1.1 plan
het bestemmingsplan Buitengebied Raalte, part. herz. nr. 72, omgeving Molenweg 12 en 14 met identificatienummer NL.IMRO.0177.BP20230015 van de gemeente Raalte.
1.2 bestemmingsplan
de geometrisch bepaalde planobjecten met de bijbehorende regels en de daarbij behorende bijlagen.
1.3 verbeelding
de analoge en digitale voorstelling van de in het bestemmingsplan opgenomen digitale ruimtelijke informatie, bestaande uit de kaart NL.IMRO0177.BP20230015.
1.4 aanduiding
een geometrisch bepaald vlak of een figuur, waarmee gronden zijn aangeduid, waar ingevolge de regels, regels worden gesteld ten aanzien van het gebruik en/of het bebouwen van deze gronden.
1.5 aanduidingsgrens
de grens van een aanduiding indien het een vlak betreft.
1.6 aaneengebouwd
twee of meer aan elkaar gebouwde woningen of bestaande woningen die door middel van splitsing als twee afzonderlijke wooneenheden aangemerkt zijn.

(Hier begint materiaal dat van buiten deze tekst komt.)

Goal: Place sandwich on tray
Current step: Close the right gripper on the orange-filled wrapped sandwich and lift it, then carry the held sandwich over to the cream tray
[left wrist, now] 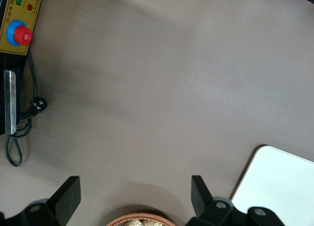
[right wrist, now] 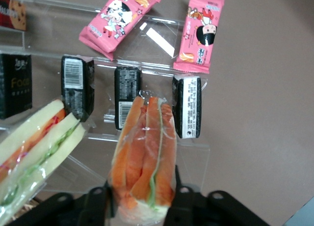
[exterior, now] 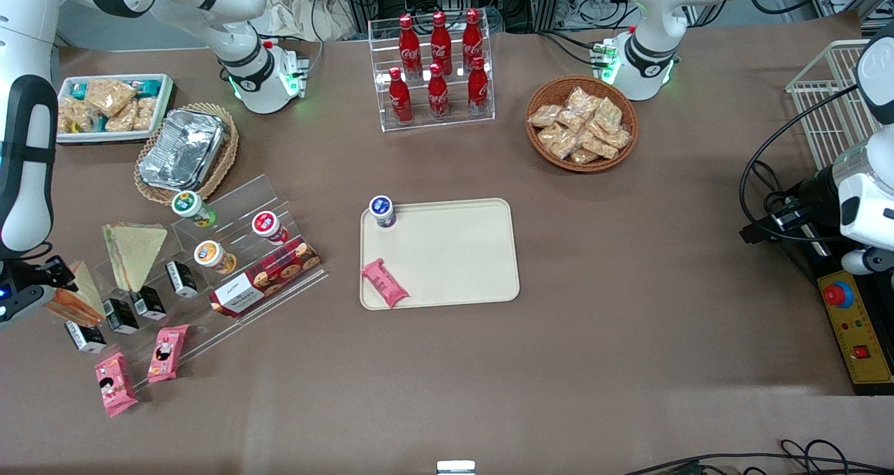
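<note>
The sandwich (exterior: pixel 73 299) is a clear-wrapped wedge with an orange-red filling edge, at the working arm's end of the table by the low end of a clear stand. My right gripper (exterior: pixel 28 286) is around it. In the right wrist view the gripper (right wrist: pixel 143 196) has one black finger pressed on each side of the sandwich (right wrist: pixel 144 152), shut on it. The cream tray (exterior: pixel 454 251) lies at the table's middle, well apart from the gripper, with a blue-lidded cup (exterior: pixel 382 211) and a pink packet (exterior: pixel 384 283) on it. A corner of the tray shows in the left wrist view (left wrist: pixel 284 186).
A paler sandwich (exterior: pixel 133 251) lies beside the held one, also in the right wrist view (right wrist: pixel 34 152). The clear stepped stand (exterior: pixel 230 251) carries cups, black cartons (right wrist: pixel 126 96), a cookie box and pink packets (right wrist: pixel 201 29). A foil container (exterior: pixel 183 147), a cola rack (exterior: pixel 436 70) and a snack basket (exterior: pixel 581 122) stand farther from the camera.
</note>
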You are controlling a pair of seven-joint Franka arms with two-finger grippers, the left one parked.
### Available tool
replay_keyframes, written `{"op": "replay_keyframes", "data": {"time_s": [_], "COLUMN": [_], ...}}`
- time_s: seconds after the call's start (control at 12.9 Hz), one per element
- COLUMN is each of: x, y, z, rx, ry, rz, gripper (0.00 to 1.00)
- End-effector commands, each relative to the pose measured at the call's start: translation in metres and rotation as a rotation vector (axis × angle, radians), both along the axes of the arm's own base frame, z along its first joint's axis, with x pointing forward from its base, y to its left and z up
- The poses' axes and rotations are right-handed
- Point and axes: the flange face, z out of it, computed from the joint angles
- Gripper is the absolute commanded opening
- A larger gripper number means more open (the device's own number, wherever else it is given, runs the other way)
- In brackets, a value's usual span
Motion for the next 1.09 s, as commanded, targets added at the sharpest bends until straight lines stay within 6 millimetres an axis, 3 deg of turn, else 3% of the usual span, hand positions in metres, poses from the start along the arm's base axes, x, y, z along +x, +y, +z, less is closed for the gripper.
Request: {"op": "replay_keyframes", "data": {"time_s": [0.0, 0.31, 0.47, 0.7, 1.01], "x": [0.004, 0.011, 0.01, 0.006, -0.006], "y": [-0.001, 0.032, 0.083, 0.193, 0.361], "z": [0.024, 0.092, 0.122, 0.169, 0.172], "rx": [0.013, 0.06, 0.096, 0.122, 0.149], "ry": [-0.039, 0.031, 0.053, 0.015, 0.02], "rz": [0.057, 0.095, 0.161, 0.332, 0.508], "gripper": [0.0, 0.0, 0.0, 0.0, 0.0]}}
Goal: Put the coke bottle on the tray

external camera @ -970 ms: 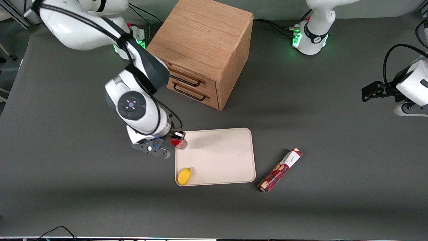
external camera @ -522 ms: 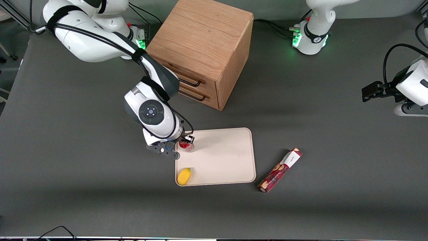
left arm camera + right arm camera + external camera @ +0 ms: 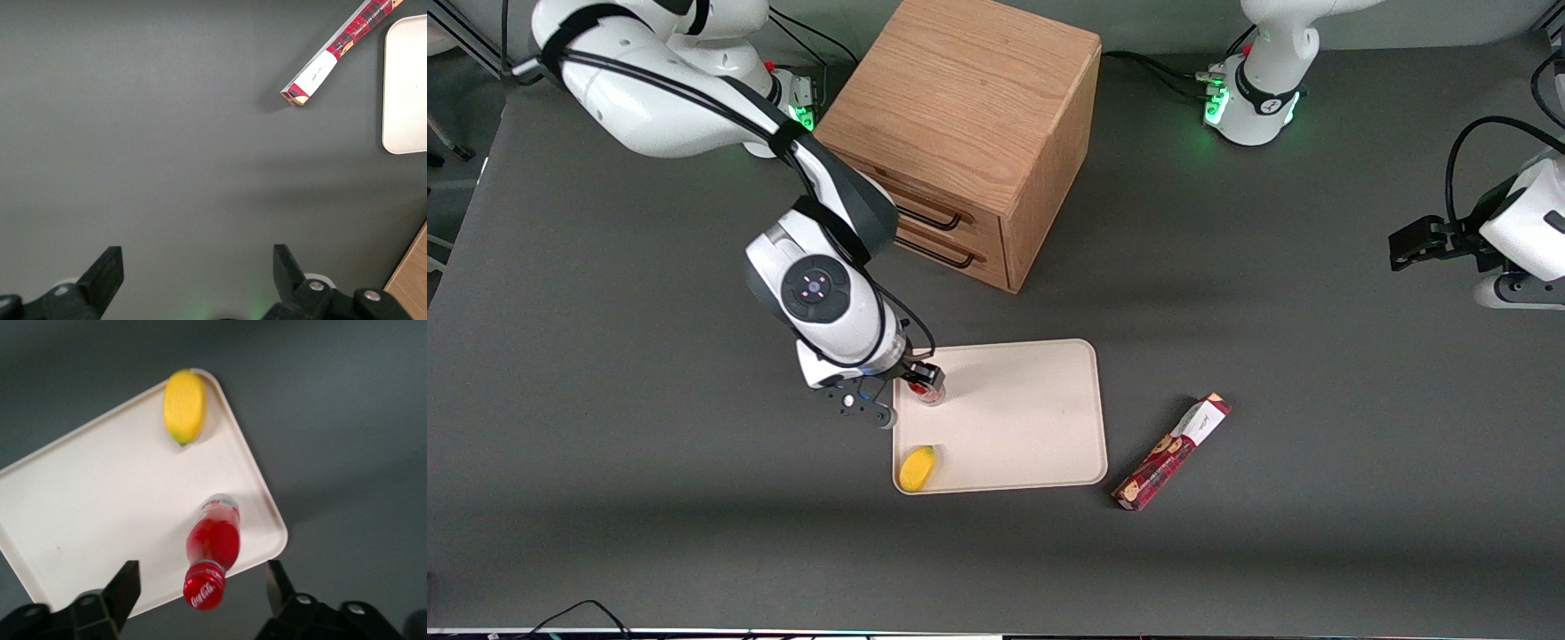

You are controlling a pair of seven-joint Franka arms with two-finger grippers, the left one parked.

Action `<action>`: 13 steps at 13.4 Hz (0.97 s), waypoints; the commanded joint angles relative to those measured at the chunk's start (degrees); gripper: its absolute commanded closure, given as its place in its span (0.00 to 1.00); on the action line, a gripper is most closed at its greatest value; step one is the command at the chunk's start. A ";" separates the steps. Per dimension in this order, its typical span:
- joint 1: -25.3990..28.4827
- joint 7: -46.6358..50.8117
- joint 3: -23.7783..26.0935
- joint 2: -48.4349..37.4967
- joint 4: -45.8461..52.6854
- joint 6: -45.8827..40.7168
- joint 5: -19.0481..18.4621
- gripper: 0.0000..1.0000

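The coke bottle [image 3: 927, 392], small and red with a red cap, stands upright on the cream tray [image 3: 1014, 418], close to the rim at the tray's end toward the working arm. My right gripper [image 3: 921, 380] hangs straight above it. In the right wrist view the bottle [image 3: 212, 550] stands with its clear base on the tray [image 3: 100, 493]. Its cap is between my fingers [image 3: 125, 588], which stand wide apart and do not touch it. The gripper [image 3: 202, 590] is open and holds nothing.
A yellow lemon-like fruit [image 3: 917, 468] lies in the tray's corner nearer the front camera and shows in the right wrist view [image 3: 185, 405]. A wooden drawer cabinet [image 3: 969, 133] stands farther back. A long red snack box [image 3: 1172, 452] lies beside the tray toward the parked arm.
My gripper carried the bottle from just outside the tray's rim onto the tray. Since then the wrist has shifted a little toward the working arm's end, and the bottle stays where it is.
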 commanded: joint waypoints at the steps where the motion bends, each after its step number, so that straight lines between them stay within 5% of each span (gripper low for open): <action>1: -1.50 -10.12 0.35 -8.83 5.43 -13.60 0.89 0.00; 4: -4.49 -29.70 -4.72 -19.54 8.80 -27.68 8.44 0.00; 6: -4.41 -43.41 -17.34 -27.01 6.09 -31.84 16.68 0.00; 9: -4.41 -58.83 -32.22 -37.74 -10.04 -25.73 22.59 0.00; 13: -4.41 -60.80 -35.34 -45.85 -26.97 -14.02 23.32 0.00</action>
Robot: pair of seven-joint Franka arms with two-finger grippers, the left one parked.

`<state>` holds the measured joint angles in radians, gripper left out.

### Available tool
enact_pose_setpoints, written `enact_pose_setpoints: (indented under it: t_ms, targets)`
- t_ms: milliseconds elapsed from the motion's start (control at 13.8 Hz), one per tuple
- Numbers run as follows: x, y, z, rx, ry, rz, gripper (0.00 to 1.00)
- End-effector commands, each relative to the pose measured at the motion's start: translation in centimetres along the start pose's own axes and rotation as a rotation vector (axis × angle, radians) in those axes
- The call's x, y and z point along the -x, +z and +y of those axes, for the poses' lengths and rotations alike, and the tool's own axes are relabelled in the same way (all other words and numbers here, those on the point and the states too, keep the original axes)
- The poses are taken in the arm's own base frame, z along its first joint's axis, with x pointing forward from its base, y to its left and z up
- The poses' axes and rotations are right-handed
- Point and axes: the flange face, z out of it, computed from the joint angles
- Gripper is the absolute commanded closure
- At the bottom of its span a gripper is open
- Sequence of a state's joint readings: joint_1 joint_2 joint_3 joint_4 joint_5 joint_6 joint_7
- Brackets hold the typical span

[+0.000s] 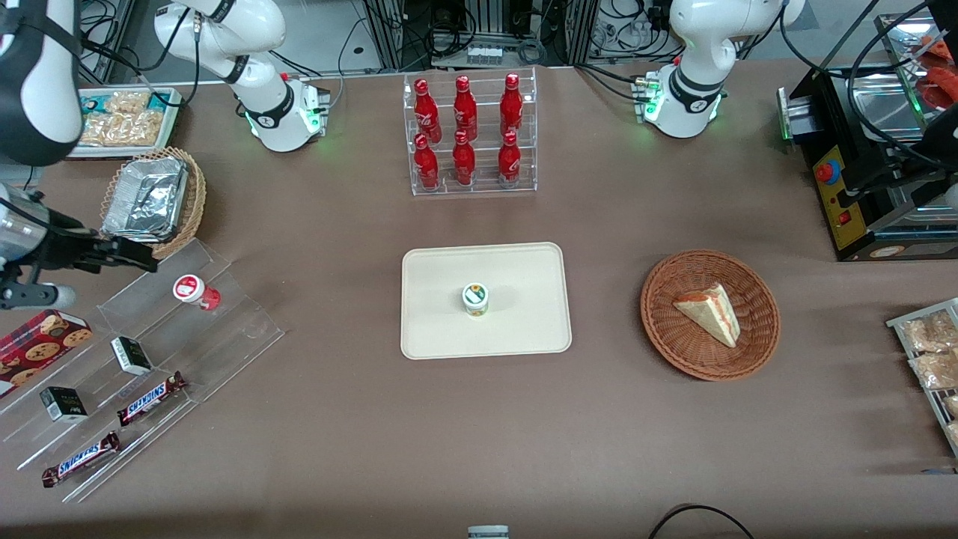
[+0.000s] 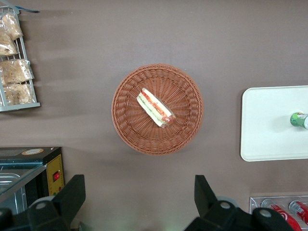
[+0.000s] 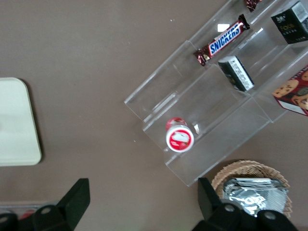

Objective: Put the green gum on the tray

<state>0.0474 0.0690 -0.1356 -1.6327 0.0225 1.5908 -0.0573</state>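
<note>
The green gum (image 1: pixel 476 299) stands upright on the cream tray (image 1: pixel 524 314), near the tray's middle, with nothing touching it. It also shows at the edge of the left wrist view, green gum (image 2: pixel 299 120) on the tray (image 2: pixel 269 125). My gripper (image 1: pixel 131 253) hangs toward the working arm's end of the table, well away from the tray, above the clear stepped stand and beside the foil container. In the right wrist view the gripper (image 3: pixel 143 187) is open over bare table with nothing between its fingers, and one corner of the tray (image 3: pixel 17 122) shows.
A red gum bottle (image 1: pixel 196 291) stands on the clear stepped stand (image 1: pixel 224 329) with Snickers bars (image 1: pixel 150 398) and small boxes. A foil container (image 1: pixel 146 198) sits in a wicker basket. A cola rack (image 1: pixel 471 135) and a sandwich basket (image 1: pixel 756 352) flank the tray.
</note>
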Motion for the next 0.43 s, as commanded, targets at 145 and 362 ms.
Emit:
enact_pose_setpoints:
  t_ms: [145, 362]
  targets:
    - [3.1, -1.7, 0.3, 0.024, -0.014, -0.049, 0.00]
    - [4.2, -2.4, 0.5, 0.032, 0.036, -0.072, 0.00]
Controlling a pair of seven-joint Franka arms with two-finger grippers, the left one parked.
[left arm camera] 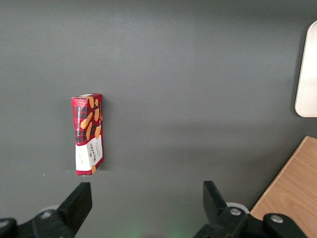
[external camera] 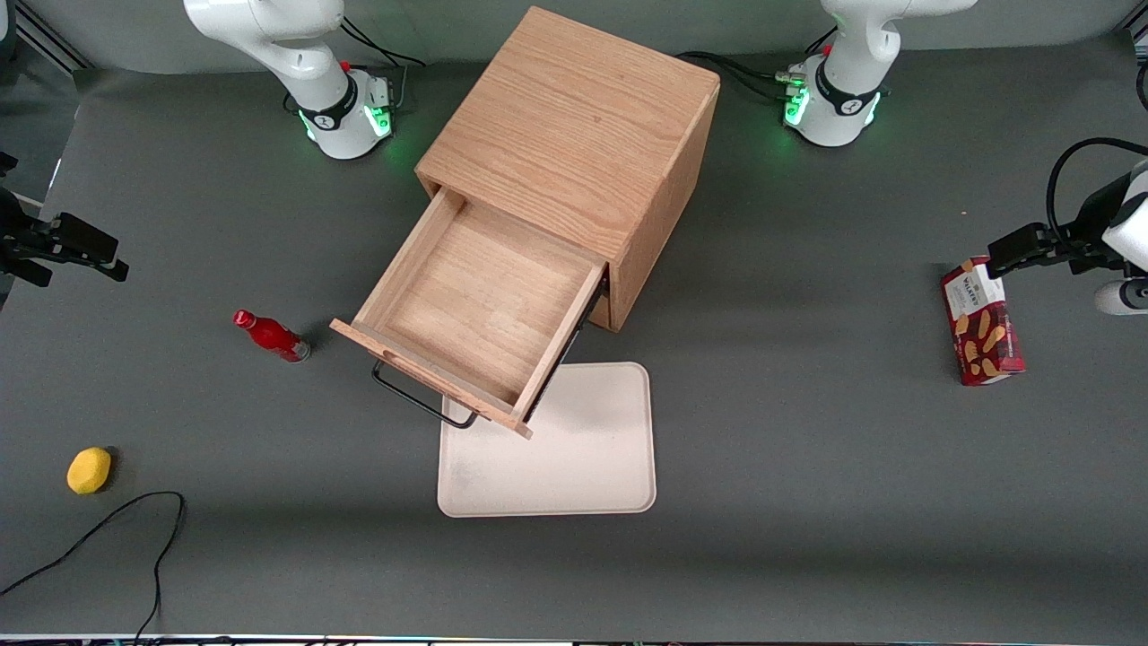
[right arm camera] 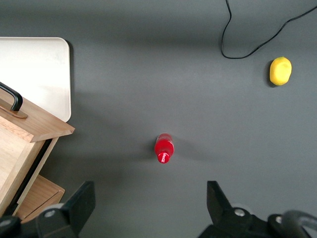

1.7 afhankelijke woonruimte
een voor de huisvesting van een (zelfstandig) huishouden geschikt gebouw, dat ruimtelijk ondergeschikt is en/of een geheel vormt met het hoofdgebouw en blijvend onderdeel uitmaakt van de kavel van het hoofdgebouw.
1.8 archeologisch onderzoek
onderzoek verricht door of namens een dienst of instelling die over een opgravingsvergunning beschikt.
1.9 archeologische verwachtingswaarde
de kans op het aantreffen van archeologische resten in een bepaald gebied.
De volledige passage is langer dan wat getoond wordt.